# ANOVA practical application

#### Bev D

##### Heretical Statistician
Super Moderator
I think that we are struggling with language differences and perhaps a theoretical statistical education that focused on mathematical calculations rather than the fundamentals of study designs and how the math works. My advice is to stop asking random isolated questions and take the time to read and understand what I and Miner have posted here on MSA and other statistical analyses. Then begin practicing by starting a study design from scratch.

That said, I agree 10,000% with Miner that having the operators measure different parts is NOT an MSA. In MSA you need to be able to separate the contribution of 3 factors (or components of variation):

(1) the ability of the measurement system to measure the same value of the same location on the same part. This is repeatability variation. So each operator must measure the same place on the same part at least 2 times. This creates a crossed study. If the measurement is non-replicable as in many profilometers or is destruct then you must use a nested study design. Both Miner and I cover this distinction in our posted papers in the resources section.
(2) the ability of different operators to measure the same location/part and get the same value as every other operator. This is Reproducibility; operator to operator variation.
(3) the contribution of the part variation itself. Sometimes this includes within part variation as well.

Is the profilometer a contact or non-contact instrument. This really, really matters. I have worked with both. A non-contact one can in fact measure the exact same location on a part multiple times and will allow you to perform a crossed study. If it is a contact instrument then you are stuck with a nested design. Then you will need to program the thing to measure specific not random locations.

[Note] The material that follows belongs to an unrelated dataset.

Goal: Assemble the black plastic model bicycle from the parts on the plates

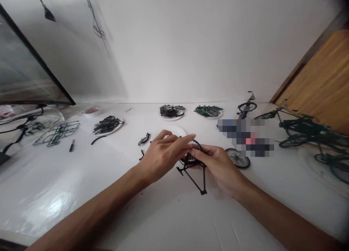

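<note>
Both hands meet over a black model bicycle frame [195,180] with a small spoked wheel [195,145] at its upper end. My left hand [163,152] is closed at the wheel, its fingertips pinching near the rim and spokes. From the other side, my right hand [218,162] grips the frame and wheel, thumb in front and fingers behind. The frame's narrow end points down toward me. Fingers hide part of the wheel and where it joins the frame. Another spoked wheel [237,158] lies on the table just right of my right hand.
Paper plates hold black parts [109,124], more black parts [169,111] and green parts [208,111]. At left lie green wire frames [57,132], a screwdriver [72,145] and a curved black strip [98,139]. Assembled model bicycles [300,125] stand at right, beside a blurred patch.
</note>
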The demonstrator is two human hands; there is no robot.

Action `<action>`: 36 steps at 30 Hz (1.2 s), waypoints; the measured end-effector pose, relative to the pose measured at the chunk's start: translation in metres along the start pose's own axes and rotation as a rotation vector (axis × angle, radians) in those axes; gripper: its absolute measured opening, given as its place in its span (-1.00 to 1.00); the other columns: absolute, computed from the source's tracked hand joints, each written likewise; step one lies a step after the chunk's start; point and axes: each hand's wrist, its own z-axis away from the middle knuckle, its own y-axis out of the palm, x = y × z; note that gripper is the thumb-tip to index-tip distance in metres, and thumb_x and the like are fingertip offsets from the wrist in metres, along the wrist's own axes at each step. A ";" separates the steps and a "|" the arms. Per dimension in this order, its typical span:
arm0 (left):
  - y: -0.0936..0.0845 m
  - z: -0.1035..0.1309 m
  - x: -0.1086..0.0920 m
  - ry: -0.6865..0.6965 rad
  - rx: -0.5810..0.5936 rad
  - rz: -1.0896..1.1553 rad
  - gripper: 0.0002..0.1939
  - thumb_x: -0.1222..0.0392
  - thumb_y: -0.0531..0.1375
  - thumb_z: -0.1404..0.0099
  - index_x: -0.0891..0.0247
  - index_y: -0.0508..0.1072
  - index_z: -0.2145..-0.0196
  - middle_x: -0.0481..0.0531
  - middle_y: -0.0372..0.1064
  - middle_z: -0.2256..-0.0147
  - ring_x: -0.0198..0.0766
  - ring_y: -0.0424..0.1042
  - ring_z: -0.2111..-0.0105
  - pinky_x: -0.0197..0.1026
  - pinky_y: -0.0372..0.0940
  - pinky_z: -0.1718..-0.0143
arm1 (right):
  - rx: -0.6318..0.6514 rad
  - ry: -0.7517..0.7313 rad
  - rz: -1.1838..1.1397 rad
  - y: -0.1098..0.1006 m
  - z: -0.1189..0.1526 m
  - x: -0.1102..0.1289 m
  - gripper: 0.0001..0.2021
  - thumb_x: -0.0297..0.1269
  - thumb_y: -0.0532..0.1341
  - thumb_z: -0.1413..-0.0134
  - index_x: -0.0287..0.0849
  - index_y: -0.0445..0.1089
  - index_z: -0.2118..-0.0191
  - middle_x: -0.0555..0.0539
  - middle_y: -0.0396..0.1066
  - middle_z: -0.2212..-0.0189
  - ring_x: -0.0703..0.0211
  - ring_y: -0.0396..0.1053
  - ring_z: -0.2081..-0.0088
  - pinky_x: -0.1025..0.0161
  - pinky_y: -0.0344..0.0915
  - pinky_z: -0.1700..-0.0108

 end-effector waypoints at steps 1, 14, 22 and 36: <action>0.000 0.000 0.000 -0.015 -0.004 0.021 -0.53 0.29 0.17 -0.45 0.08 0.16 -0.23 -0.03 0.61 0.15 -0.26 0.54 0.23 -0.07 0.24 0.05 | 0.001 0.004 -0.003 0.000 0.000 -0.001 -0.81 -0.18 0.35 -0.09 -0.14 0.62 0.22 -0.10 0.60 0.25 0.13 0.54 0.18 0.19 0.54 0.16; -0.005 -0.008 -0.011 -0.484 0.038 0.375 -0.32 0.33 0.33 -0.28 0.12 0.20 -0.28 -0.04 0.63 0.25 -0.17 0.54 0.16 0.05 0.28 -0.12 | 0.006 0.044 -0.027 -0.002 0.000 -0.004 -0.82 -0.20 0.35 -0.09 -0.14 0.61 0.21 -0.11 0.57 0.25 0.12 0.52 0.19 0.15 0.55 0.18; -0.003 -0.006 -0.012 -0.480 0.028 0.410 -0.32 0.37 0.30 -0.29 0.13 0.20 -0.29 -0.03 0.62 0.24 -0.19 0.56 0.16 0.05 0.30 -0.15 | 0.017 0.059 -0.036 -0.003 -0.002 -0.006 -0.80 -0.20 0.34 -0.08 -0.14 0.61 0.19 -0.13 0.59 0.23 0.09 0.54 0.20 0.13 0.54 0.19; -0.005 -0.010 -0.013 -0.683 0.036 0.628 -0.54 0.23 0.34 -0.27 0.22 0.41 -0.11 0.03 0.63 0.25 -0.14 0.58 0.16 -0.04 0.42 0.00 | 0.035 0.046 -0.036 -0.003 -0.001 -0.006 -0.80 -0.22 0.31 -0.12 -0.14 0.60 0.17 -0.11 0.59 0.21 0.11 0.53 0.17 0.16 0.53 0.18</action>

A proper study design will allow for the math to separate and quantify the contribution of these 3 factors.

No offense but it seems that your advanced knowledge of statistical calculations (MS) has not prepared you for understanding the mechanics of statistical study designs. This is not uncommon by the way. No engineering or scientific discipline prepares the graduate for the real world application of their discipline. The graduate needs mentoring and coaching in the real world.

#### Bev D

##### Heretical Statistician
Super Moderator
A few other things to ponder that can affect your analysis. First is the feature that is being measured. Is it a geometric shape or a surface finish?
Often, the data that is provided and used for the specification is the result of a calculation of some sort. A radius or a height might be calculated for a geometric shape. Surface finish can be peak to peak differences or peak to valley differences and the max or average is reported.
Surface finish is notoriously non repeatable as the finish will change by location. You will need to understand the specification and ho exactly the measurement is made and calculated; I have seen such things as measure 5 places and the average of the 5 measurements is wah hte specification is trying to control…

#### Bev D

##### Heretical Statistician
Super Moderator
A surface Finish Tale:
We had a plastic part that slid across a metal part. At one point in time, we began seeing that the plastic part was shedding small particles of plastic on the metal part. We traced the immediate cause to a change in surface finish on the metal part. We jokingly referred to the bad parts as “cheese graters”. We couldn’t pass a surface finish MSA with a traditional profilometer; we couldn’t even distinguish between good parts and bad parts although we could feel the difference with our finger nails. We then used a non contact method and three things stood out: one was that we could see the actual geometry of the surface (the instrument took pictures of the surface) and the bad parts had very sharp curved shapes (like a wave or ironically an actual cheese grater). The second thing was that the sharpness had a dependency on location and direction. This was actually a great clue as to cause…This led us to the third thing - we figured out how to best calculate the ‘sharpness’ based on direction and location on the part and could then distinguish between good and bad parts. It wasn‘t great or cheap but we were able to determine cause, set a specification and create a solution to the problem. We eventually used a standard profilometer for the supplier and for our incoming inspection (because of cost), using multiple measurements per part in specific locations and path direction on the part yet we could only distinguish between good and bad with some over lap in the middle.

Statistical analysis in an industrial setting isn’t about generating tables of statistics. It is about helping the engineers and scientists gain insight, solve problems, develop solutions, and control processes. One of my favorite quotes: Statistics without physics is gambling; Physics without statistics is psychics…

#### Semoi

##### Involved In Discussions
What I usually like to do is to take a single part and to measure it many time -- say 40 or 50 times. If the measurements are very homogeneous (=small within subgroup/part standard deviation), we conclude that the part is homogeneous. Therefore, it does not matter that we don't control the exact measurement location and all the discussion "crossed vs nested" becomes academical. Thus, try to pick some homogeneous parts and you can evaluate it as crossed gauge RR.
Nevertheless, I agree that it is very important to have a clear goal. Without this clear goal you never know how to define the acceptance criteria, and asking three different people you will get five different answers/suggestions.

#### Bev D

##### Heretical Statistician
Super Moderator
Just a grammatical clarification: a small standard deviation or small within part variation does not indicate homogeneity but consistency…in teh English language anyway.